Des isolés endoctrinés par les forums internet qui diffusent les vidéos sanglantes de décapitations et autres exécutions filmées en Syrie, en Afghanistan ou en Irak. Une influence également relevée au moment de la tuerie déclenchée par l'islamiste Mohamed Merah en France l'an dernier, ou de l'attentat contre le marathon de Boston attribué le mois dernier aux deux frères Tsarnaev d'origine tchétchène.

«Ce sont ces loups solitaires qui vont empêcher les forces de sécurité de dormir la nuit», prédisait l'an dernier, dans des déclarations à l'AFP, Margaret Gilmore, spécialiste des questions de sécurité à l'institut de recherches Royal United Services Institute (RUSI).

À la même époque, le chef du MI5 (service de renseignement intérieur), Sir Jonathan Evans, adressait un avertissement solennel sur le péril représenté par ces «acteurs isolés», particulièrement difficiles à détecter quand ils font (comme mercredi) usage d'armes rudimentaires, n'appartiennent pas forcément à un réseau, et n'ont pas participé à des stages d'entraînement à l'étranger.

Le RUSI a récemment évalué à environ 600 le nombre des Européens participant aujourd'hui aux combats contre le régime du président syrien Bachar al-Assad, mais, dans le même temps, il a reconnu la difficulté de suivre la trace «des individus franchisés».

«Il me semble qu'il s'agit là d'une action se démarquant du type d'attaque habituelle, et des plans terroristes visant à causer un maximum de victimes», a commenté sur la BBC John O'Connor, ancien commandant de l'unité de lutte contre la grande criminalité «Flying squad», à Scotland Yard, à propos de l'attentat de mercredi.

Mode opératoire

Les experts ont établi un parallèle entre le comportement des deux meurtriers londoniens qui se sont acharnés à coups de couteau de cuisine et de hachoir de boucher sur le corps de leur victime, s'employant à la décapiter selon plusieurs témoins, et les actes de fanatiques islamistes dans les vidéos circulant sur internet.

Le fait qu'ils aient pris pour cible un soldat «sans essayer d'attaquer qui que ce soit d'autre dans les parages» est particulièrement relevé par Matthew Henman, analyste au groupe de défense Jane's. «Je dois dire que la manière dont ils ont agi me rappelle Merah en France. La démarche semble guidée par le hasard, mais elle obéit à un objectif politique», a commenté à l'AFP John Gearson, directeur du centre de recherche sur la défense au prestigieux King's college de Londres. «S'en prendre à un soldat est extrêmement significatif».

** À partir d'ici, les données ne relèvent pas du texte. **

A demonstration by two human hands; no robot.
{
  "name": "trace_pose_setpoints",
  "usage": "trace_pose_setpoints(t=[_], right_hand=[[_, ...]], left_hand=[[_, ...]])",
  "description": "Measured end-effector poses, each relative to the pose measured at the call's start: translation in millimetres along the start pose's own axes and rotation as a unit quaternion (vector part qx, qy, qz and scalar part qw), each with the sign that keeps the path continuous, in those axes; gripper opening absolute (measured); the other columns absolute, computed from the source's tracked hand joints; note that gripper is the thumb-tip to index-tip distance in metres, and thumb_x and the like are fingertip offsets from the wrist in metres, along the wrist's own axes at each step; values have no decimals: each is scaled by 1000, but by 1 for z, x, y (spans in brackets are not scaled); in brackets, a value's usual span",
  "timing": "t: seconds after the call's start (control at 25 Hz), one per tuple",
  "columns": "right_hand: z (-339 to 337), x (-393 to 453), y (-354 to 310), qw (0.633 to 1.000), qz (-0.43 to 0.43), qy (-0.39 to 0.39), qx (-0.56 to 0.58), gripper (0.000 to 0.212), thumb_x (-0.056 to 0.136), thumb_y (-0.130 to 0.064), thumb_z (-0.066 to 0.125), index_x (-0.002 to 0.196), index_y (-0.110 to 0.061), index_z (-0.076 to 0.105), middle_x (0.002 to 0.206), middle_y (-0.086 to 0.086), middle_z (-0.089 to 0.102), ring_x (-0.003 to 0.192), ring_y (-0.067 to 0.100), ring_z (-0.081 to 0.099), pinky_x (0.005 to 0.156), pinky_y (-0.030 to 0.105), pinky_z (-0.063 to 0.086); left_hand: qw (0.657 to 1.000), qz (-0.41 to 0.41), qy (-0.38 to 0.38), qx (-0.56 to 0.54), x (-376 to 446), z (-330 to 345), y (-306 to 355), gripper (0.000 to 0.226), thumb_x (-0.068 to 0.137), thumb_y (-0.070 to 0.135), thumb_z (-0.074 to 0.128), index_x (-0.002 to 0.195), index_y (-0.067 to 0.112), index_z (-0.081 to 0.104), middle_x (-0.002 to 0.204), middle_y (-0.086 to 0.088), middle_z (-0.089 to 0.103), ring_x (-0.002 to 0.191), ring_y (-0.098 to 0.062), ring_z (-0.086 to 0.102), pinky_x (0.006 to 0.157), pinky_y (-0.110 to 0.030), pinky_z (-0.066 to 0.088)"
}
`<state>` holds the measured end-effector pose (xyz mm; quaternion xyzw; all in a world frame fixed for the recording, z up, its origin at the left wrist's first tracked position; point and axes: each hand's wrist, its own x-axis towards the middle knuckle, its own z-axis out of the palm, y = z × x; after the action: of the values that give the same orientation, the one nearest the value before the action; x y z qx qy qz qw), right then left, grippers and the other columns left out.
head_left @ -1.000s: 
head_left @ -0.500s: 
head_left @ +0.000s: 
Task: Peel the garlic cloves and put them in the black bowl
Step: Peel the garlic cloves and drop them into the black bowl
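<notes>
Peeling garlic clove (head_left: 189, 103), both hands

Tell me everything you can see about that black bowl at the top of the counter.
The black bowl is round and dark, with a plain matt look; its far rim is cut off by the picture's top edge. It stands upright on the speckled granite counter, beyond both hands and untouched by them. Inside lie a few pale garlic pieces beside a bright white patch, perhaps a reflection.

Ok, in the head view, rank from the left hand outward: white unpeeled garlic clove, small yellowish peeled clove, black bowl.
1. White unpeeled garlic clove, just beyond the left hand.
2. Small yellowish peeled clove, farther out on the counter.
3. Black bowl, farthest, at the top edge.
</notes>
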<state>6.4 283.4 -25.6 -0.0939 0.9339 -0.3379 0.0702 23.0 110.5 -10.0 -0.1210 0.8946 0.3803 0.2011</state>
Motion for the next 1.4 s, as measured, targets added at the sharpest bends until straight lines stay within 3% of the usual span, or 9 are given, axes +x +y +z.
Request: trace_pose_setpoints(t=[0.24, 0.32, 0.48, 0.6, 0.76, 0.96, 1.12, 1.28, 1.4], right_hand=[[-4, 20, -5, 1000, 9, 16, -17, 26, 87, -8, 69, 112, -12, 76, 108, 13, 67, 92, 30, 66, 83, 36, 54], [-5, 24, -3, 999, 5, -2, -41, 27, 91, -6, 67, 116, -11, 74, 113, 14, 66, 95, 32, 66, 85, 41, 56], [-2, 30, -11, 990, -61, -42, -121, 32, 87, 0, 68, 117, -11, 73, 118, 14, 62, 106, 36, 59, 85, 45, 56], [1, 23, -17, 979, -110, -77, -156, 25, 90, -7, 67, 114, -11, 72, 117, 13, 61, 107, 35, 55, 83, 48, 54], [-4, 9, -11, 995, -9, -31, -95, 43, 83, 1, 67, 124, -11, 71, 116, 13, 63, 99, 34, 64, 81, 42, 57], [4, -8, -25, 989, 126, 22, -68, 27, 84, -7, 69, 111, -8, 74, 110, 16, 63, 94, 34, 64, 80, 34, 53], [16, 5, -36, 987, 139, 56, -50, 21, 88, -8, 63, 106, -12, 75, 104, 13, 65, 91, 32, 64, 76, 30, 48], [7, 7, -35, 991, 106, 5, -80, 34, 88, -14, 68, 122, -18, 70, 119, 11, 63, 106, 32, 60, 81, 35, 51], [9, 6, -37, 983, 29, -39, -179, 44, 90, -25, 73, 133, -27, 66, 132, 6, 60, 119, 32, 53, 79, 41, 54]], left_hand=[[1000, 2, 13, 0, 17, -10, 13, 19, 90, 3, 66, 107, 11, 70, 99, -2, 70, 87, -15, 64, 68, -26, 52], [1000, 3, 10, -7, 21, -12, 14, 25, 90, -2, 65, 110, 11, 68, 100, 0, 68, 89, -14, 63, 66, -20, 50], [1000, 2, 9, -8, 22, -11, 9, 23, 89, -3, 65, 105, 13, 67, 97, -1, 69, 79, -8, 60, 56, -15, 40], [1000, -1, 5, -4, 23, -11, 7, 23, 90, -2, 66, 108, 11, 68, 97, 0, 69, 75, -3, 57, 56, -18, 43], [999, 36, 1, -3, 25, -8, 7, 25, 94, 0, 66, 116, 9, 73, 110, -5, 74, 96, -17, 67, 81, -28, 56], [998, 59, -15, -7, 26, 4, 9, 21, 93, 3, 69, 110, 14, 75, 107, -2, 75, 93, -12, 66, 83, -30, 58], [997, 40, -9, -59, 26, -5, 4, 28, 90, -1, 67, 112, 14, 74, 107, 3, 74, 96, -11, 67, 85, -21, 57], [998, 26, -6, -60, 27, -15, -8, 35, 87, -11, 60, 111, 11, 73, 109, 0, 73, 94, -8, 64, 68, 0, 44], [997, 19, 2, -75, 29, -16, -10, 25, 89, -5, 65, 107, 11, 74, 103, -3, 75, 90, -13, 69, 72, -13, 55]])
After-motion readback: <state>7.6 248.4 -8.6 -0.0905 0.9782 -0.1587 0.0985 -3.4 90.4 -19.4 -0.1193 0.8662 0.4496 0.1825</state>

«Le fait que les assaillants n'ont pas cherché à fuir les lieux» ainsi que leurs efforts «en vue de donner un maximum de publicité à leur attaque» sont également révélateurs, souligne aussi Matthew Henman.

Les deux auteurs ont de fait invité les nombreux témoins à filmer et photographier la scène. «Nous avons agi ainsi pour la seule raison que des musulmans meurent tués par des soldats britanniques au quotidien», a expliqué l'un d'entre eux, empruntant la rhétorique classique d'Al-Qaïda contre l'intervention de forces occidentales dans des pays musulmans.

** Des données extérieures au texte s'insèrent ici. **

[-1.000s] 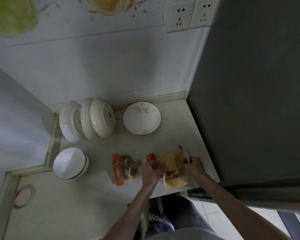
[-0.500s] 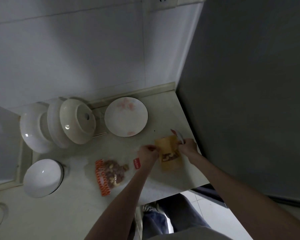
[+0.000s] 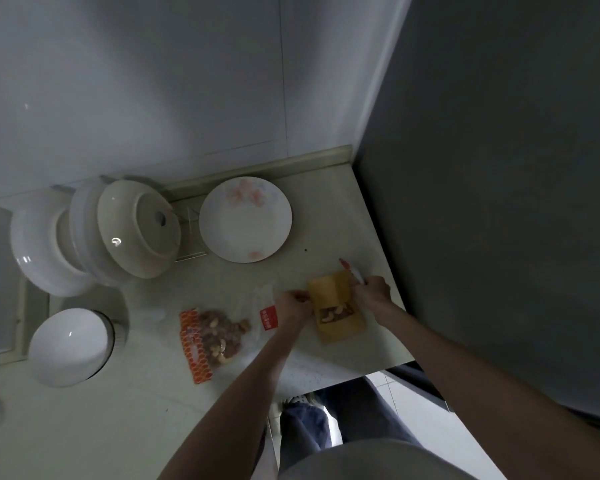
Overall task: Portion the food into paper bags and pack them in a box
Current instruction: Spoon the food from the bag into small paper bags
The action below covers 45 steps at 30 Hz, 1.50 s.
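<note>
A small brown paper bag (image 3: 340,327) lies flat on the counter near its right front corner, with nuts showing through a window in it. My left hand (image 3: 291,306) pinches the bag's upper left edge. My right hand (image 3: 373,292) grips its upper right edge. A clear plastic bag of mixed nuts (image 3: 212,336) with an orange printed strip lies on the counter left of my left hand. A small red-labelled packet (image 3: 269,317) sits between the nut bag and my left hand. No box is in view.
A flowered plate (image 3: 245,220) lies behind the paper bag. Several bowls stand on edge in a rack (image 3: 94,233) at the left, and an upturned white bowl (image 3: 68,346) sits in front of them. A red-and-white object (image 3: 352,270) lies by my right hand. A dark appliance wall (image 3: 499,202) borders the counter's right side.
The head camera has tilted down and shifted, so the wall sockets have left the view. Both hands stay on the paper bag's top edge, in much the same grip.
</note>
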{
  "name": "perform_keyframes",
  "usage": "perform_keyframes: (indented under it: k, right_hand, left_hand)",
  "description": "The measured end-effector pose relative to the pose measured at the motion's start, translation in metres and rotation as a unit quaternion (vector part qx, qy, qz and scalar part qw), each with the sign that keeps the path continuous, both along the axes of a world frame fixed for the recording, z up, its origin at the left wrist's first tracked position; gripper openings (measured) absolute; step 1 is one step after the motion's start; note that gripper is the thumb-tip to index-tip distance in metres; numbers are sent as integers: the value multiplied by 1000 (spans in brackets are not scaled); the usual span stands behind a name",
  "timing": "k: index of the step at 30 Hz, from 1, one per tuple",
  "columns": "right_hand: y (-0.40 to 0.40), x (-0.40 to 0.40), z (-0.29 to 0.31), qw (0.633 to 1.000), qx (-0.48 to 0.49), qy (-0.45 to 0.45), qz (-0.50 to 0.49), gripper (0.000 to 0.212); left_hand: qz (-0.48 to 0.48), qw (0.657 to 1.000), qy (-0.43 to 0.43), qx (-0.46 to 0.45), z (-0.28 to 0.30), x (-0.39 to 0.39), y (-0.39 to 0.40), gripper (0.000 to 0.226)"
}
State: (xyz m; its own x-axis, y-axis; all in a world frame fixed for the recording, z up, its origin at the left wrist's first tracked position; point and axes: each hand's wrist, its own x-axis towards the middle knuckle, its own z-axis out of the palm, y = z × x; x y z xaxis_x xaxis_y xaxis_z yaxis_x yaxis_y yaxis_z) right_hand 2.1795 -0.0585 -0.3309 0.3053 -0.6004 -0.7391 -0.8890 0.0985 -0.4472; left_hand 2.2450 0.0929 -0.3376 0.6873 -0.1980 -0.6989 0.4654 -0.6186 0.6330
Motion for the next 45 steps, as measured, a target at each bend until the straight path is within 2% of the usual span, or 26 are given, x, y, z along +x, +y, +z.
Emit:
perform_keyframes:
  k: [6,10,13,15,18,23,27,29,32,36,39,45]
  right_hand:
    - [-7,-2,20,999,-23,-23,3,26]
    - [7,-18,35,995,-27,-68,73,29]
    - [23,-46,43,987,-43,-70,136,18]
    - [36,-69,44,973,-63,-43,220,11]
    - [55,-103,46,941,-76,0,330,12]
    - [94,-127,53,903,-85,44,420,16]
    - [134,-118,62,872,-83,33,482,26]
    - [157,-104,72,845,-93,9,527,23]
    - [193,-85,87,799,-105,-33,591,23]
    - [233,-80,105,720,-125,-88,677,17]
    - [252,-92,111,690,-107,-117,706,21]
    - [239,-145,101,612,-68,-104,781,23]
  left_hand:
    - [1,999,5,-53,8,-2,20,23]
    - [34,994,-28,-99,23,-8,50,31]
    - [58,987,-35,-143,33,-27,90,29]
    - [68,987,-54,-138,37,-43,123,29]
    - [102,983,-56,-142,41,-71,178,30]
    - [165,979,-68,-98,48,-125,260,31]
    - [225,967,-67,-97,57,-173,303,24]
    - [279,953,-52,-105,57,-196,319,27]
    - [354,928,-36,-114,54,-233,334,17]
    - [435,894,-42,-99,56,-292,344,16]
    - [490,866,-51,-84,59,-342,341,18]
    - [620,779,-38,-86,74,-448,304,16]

Ils ont attendu l'arrivée de la police «peut-être dans l'espoir d'être abattus (...) et d'être considérés comme des martyrs», a encore dit M. Henman.

Quoi qu'il en soit, le discours et les images des meurtriers armés de couteaux, aux mains ensanglantées, ont déferlé sur les réseaux sociaux.

La priorité des autorités sera désormais de déterminer s'il faut s'attendre à d'autres attaques du même type.

L'attentat est le premier mortel attribué à des islamistes depuis ceux à l'explosif contre un bus et le métro londoniens qui ont fait 52 morts le 7 juillet 2005.

Depuis lors, les services de sécurité ont accentué la surveillance électronique et les contrôles aux frontières.

Ils ont aussi déjoué une dizaine de projets d'attentat, notamment contre des soldats ou des installations militaires.